**Problem description**
Please give the data again in full, precisely as it is written.

# # # # # # #

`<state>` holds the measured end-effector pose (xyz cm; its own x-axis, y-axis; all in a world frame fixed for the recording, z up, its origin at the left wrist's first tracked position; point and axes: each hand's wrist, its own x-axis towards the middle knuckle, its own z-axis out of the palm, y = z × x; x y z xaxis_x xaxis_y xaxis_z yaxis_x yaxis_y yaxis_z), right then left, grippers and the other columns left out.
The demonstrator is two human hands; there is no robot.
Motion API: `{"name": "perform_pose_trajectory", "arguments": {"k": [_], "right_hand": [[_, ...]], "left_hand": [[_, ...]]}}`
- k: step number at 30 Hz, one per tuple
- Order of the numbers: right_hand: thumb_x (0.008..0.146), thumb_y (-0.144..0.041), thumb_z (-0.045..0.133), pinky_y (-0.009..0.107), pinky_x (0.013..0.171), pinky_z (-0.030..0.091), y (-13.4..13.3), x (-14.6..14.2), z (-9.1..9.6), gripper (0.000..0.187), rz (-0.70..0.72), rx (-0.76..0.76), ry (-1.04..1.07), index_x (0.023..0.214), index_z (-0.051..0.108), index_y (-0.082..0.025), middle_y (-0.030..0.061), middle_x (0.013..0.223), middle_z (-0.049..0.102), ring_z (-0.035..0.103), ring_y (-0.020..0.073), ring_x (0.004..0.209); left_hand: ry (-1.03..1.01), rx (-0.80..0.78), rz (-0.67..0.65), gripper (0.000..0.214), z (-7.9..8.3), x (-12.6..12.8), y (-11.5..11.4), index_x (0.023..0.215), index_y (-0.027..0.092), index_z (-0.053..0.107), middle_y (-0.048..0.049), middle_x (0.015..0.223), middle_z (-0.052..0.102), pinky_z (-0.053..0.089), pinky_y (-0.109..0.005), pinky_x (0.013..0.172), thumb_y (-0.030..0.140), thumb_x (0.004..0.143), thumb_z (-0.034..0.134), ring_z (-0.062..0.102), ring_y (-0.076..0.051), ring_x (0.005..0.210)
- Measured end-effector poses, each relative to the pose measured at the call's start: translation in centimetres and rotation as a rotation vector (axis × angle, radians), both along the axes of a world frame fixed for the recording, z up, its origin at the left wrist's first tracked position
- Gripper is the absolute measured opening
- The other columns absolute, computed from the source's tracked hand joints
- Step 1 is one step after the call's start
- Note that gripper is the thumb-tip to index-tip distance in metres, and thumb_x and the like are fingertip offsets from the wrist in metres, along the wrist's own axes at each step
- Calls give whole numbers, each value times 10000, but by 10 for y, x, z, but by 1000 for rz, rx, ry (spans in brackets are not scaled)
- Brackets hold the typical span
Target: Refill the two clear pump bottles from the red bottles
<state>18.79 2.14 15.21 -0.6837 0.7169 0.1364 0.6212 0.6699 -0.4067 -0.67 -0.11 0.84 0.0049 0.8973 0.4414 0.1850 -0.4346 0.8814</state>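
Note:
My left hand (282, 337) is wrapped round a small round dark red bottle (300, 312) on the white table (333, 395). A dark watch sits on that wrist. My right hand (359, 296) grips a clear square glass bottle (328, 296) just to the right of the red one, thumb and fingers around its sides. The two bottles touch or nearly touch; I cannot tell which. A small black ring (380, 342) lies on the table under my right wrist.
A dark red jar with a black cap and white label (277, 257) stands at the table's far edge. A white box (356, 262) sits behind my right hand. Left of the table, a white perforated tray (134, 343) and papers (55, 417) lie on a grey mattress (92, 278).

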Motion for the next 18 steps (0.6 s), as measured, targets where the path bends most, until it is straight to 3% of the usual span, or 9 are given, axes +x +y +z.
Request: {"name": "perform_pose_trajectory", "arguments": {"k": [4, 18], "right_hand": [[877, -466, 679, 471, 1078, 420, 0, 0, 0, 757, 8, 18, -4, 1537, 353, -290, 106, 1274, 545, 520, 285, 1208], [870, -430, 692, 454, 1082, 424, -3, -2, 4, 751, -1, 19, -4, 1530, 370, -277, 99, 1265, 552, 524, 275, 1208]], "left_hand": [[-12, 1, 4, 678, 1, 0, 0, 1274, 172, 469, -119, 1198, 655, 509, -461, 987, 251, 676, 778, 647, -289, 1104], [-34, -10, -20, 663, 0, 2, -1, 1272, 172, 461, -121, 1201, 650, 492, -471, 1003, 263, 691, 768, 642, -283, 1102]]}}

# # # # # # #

**Solution**
`<state>` holds the measured end-effector pose (xyz cm; its own x-axis, y-axis; all in a world frame fixed for the recording, z up, its origin at the left wrist's first tracked position; point and axes: each hand's wrist, its own x-axis towards the middle knuckle, its own z-axis out of the palm, y = z × x; x y z xaxis_x xaxis_y xaxis_z yaxis_x yaxis_y yaxis_z), right then left, grippers and the other columns left out.
The demonstrator is two human hands; there is no robot.
Motion API: `{"name": "perform_pose_trajectory", "arguments": {"k": [_], "right_hand": [[_, ...]], "left_hand": [[_, ...]]}}`
- k: step number at 30 Hz, one per tuple
- Order of the numbers: right_hand: thumb_x (0.008..0.146), thumb_y (-0.144..0.041), thumb_z (-0.045..0.133), pinky_y (-0.009..0.107), pinky_x (0.013..0.171), pinky_z (-0.030..0.091), y (-13.4..13.3), x (-14.6..14.2), z (-9.1..9.6), gripper (0.000..0.187), rz (-0.70..0.72), rx (-0.76..0.76), ry (-1.04..1.07), index_x (0.023..0.214), index_z (-0.051..0.108), index_y (-0.082..0.025), middle_y (-0.030..0.061), middle_x (0.013..0.223), middle_z (-0.049..0.102), ring_z (-0.035..0.103), ring_y (-0.020..0.073), ring_x (0.004..0.209); left_hand: ry (-1.03..1.01), rx (-0.80..0.78), rz (-0.67..0.65), gripper (0.000..0.214), z (-7.9..8.3), x (-12.6..12.8), y (-11.5..11.4), index_x (0.023..0.215), index_y (-0.027..0.092), index_z (-0.053..0.107), middle_y (-0.048..0.049), middle_x (0.015..0.223), middle_z (-0.052..0.102), pinky_z (-0.053..0.089), pinky_y (-0.109..0.005), pinky_x (0.013..0.172), thumb_y (-0.030..0.140), thumb_x (0.004..0.143), thumb_z (-0.034..0.134), ring_z (-0.062..0.102), ring_y (-0.076..0.051), ring_x (0.005..0.210)
- Measured end-effector poses, each relative to the pose measured at the call's start: translation in centimetres and rotation as a rotation vector (axis × angle, radians), both along the axes of a world frame fixed for the recording, z up, its origin at the left wrist's first tracked position
- Gripper is the absolute measured opening
- The other columns absolute, computed from the source's tracked hand joints
- Step 1 is one step after the call's start
- Note that gripper is the thumb-tip to index-tip distance in metres, and thumb_x and the like are fingertip offsets from the wrist in metres, along the wrist's own axes at each step
- Calls give whole numbers, each value times 10000, but by 10 for y, x, z, but by 1000 for rz, rx, ry (spans in brackets are not scaled)
- Brackets hold the typical span
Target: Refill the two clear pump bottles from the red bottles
<state>18.79 2.14 15.21 -0.6837 0.7169 0.1364 0.6212 0.6699 -0.4067 -0.67 -0.11 0.84 0.0049 0.8973 0.4414 0.1850 -0.4346 0.8814</state>
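Note:
My left hand (282, 337) is wrapped round a small round dark red bottle (300, 312) on the white table (333, 395). A dark watch sits on that wrist. My right hand (359, 296) grips a clear square glass bottle (328, 296) just to the right of the red one, thumb and fingers around its sides. The two bottles touch or nearly touch; I cannot tell which. A small black ring (380, 342) lies on the table under my right wrist.
A dark red jar with a black cap and white label (277, 257) stands at the table's far edge. A white box (356, 262) sits behind my right hand. Left of the table, a white perforated tray (134, 343) and papers (55, 417) lie on a grey mattress (92, 278).
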
Motion for the next 18 steps (0.6 s), as measured, targets where the path bends most, until it is straight to 3% of the usual span, or 9 are given, axes +x +y +z.
Request: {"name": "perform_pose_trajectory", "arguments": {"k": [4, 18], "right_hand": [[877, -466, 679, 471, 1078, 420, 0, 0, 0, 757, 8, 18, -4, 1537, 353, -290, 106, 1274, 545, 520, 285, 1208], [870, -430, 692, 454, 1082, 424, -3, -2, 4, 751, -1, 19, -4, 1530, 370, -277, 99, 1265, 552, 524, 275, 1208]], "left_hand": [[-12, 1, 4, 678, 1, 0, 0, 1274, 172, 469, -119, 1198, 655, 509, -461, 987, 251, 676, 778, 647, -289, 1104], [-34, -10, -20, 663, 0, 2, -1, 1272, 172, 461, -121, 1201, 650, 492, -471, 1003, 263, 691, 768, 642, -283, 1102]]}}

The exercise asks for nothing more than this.